> _What to do_:
Scan the records for "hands". Report each line that includes it.

> _Records provided_:

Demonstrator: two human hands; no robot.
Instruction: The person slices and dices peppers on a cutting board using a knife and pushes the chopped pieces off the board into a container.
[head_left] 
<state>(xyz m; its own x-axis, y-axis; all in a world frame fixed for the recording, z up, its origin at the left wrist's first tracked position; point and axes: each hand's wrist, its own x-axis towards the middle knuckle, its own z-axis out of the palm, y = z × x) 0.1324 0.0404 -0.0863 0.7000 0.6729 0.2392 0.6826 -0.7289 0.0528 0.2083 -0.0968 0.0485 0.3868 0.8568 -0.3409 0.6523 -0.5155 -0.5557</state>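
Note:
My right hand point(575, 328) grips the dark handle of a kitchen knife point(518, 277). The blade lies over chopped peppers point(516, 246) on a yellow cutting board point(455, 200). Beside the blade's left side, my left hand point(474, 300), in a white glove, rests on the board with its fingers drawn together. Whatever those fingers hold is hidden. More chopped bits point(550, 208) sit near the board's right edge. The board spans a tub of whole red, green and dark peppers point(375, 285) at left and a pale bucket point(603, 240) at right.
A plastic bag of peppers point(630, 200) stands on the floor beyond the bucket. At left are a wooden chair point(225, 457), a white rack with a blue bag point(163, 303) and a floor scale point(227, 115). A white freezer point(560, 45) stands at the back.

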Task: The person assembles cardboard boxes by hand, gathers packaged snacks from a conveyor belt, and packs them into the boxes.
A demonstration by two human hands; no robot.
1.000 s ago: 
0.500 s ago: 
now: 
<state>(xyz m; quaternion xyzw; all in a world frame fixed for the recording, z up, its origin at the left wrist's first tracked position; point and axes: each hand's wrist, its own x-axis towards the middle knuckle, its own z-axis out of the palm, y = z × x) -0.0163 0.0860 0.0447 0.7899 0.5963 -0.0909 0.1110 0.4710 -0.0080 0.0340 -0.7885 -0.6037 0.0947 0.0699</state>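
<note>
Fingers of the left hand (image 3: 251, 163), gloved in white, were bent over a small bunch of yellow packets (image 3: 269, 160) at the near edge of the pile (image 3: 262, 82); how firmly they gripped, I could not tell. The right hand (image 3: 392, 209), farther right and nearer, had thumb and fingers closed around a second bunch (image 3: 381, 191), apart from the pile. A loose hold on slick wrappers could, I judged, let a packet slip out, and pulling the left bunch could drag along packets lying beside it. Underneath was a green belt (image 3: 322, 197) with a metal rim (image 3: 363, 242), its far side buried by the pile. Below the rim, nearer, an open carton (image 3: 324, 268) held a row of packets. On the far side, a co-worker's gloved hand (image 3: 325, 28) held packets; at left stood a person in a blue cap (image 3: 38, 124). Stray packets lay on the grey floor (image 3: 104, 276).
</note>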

> _Exercise result_:
Demonstrator: two human hands; no robot.
A demonstration by two human hands; no robot.

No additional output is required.